Un auto entró lentamente a la calle de tierra y redujo su marcha al observar a la mujerona que estaba parada contemplando el abrazo de la niña y la pequeña mujer, aquella que de lejos tenía aspecto de una figura ritual. Francisco se asomó desde el fondo, machete en mano, advirtiendo al intruso con su presencia que tuviera cuidado de sus acciones. Allí parado, hasta parecía más grande de lo que era, amenazante, todo él, un machete filoso. Al observar las señas entre la mujer y el chofer se retiró unos pasos para quedar nuevamente oculto tras la casita, pero sin desistir del cuchillo en su ruda mano campesina.

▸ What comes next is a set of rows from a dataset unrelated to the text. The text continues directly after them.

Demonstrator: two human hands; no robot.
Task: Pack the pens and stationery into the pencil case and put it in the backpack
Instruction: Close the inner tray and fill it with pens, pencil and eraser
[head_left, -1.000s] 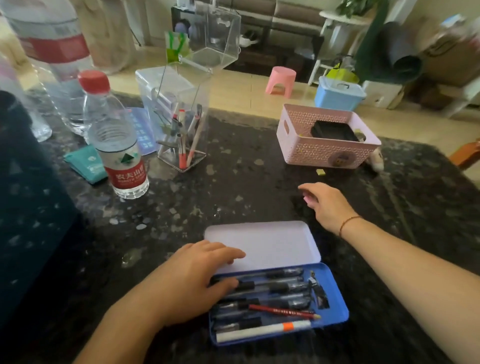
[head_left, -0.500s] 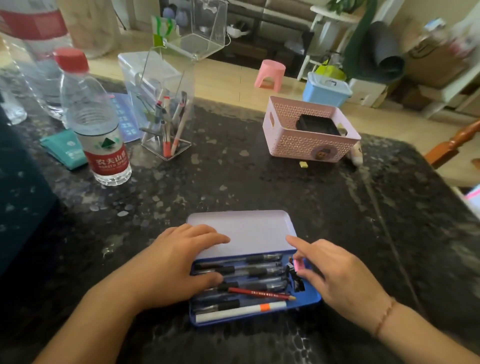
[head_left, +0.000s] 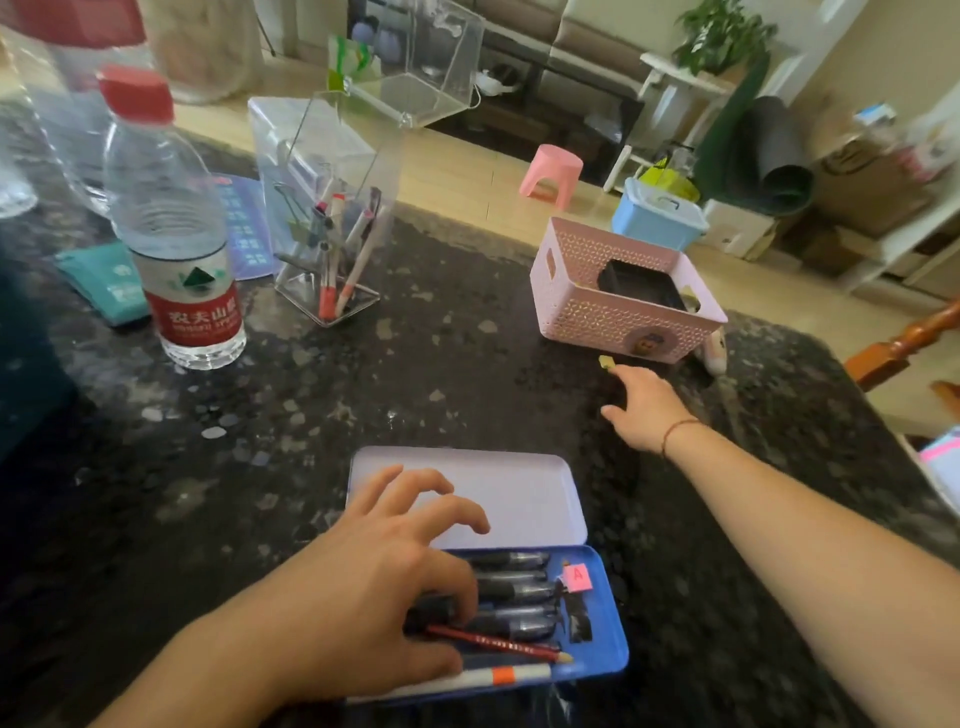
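Observation:
A blue tin pencil case (head_left: 605, 654) lies open near me, its pale lid (head_left: 514, 493) flat on the dark stone table. Inside are several black pens (head_left: 511, 590), a red pencil (head_left: 498, 644), a white pen with an orange band (head_left: 498, 675), black clips and a pink eraser (head_left: 577, 578). My left hand (head_left: 384, 582) rests on the left part of the case, fingers spread over the pens, gripping nothing. My right hand (head_left: 647, 408) stretches far forward, fingertips touching a small yellow eraser (head_left: 605, 362) in front of the pink basket. No backpack is visible.
A pink basket (head_left: 623, 317) holding a black box stands at the far right. A clear pen holder (head_left: 332, 218) with pens and clips, a water bottle (head_left: 176, 234) and a teal packet (head_left: 104, 286) stand at the far left. The table edge runs behind them.
My right hand left the pink eraser in the case and reached forward to the yellow eraser by the basket. My left hand stayed on the case, its fingers now lifted and spread.

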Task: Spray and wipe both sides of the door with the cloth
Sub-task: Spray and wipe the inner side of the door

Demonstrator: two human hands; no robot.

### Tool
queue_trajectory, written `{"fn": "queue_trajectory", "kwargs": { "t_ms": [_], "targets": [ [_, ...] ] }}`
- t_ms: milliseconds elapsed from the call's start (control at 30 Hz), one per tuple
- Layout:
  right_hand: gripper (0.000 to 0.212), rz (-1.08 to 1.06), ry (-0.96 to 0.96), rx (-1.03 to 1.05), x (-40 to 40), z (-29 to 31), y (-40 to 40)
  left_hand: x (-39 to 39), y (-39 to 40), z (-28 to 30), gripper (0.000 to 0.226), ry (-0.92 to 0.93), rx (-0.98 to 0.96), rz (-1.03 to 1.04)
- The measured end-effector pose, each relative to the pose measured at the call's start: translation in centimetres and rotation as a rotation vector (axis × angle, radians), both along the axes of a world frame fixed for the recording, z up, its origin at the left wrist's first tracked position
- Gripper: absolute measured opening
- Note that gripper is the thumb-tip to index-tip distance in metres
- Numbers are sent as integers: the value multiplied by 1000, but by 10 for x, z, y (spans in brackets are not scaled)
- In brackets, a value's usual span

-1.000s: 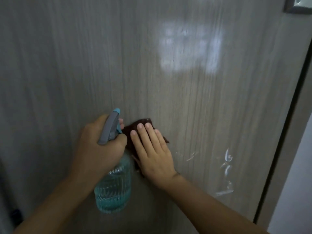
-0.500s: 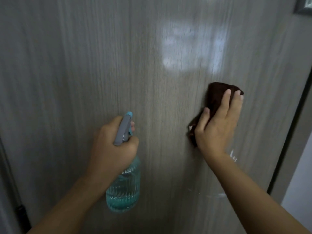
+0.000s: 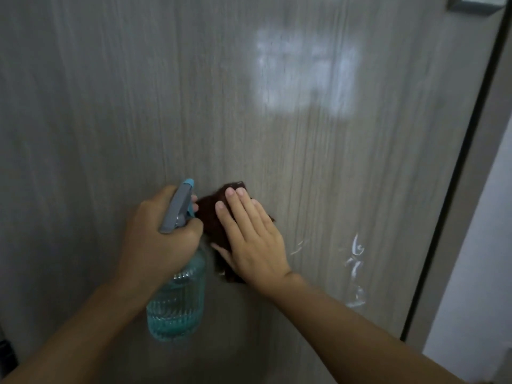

Eriseta hizo una seña enérgica al hombre y le indicó que esperara; él asintió con un leve movimiento de su cabeza y detuvo la marcha justo enfrente a la casa de los bolivianos. Trató de besar a la niña antes de partir, pero Amanda siguió abrazada a Carmen y la despidió apenas con un movimiento de su mano; fue más un empujón que un saludo. Un “dejame así, acá, andate”, y “solo quiero que vuelva mi mamá y mi hermano y mi papá”. Y se acurrucó entre los fuertes brazos de la vecina y sintió una seguridad que hacía horas no experimentaba. Suspiró varias veces y repitió para sí “seremos felices. Seremos muy felices. Seremos felices.” Tres veces, como repetía cuando se trataba de un asunto trascendente.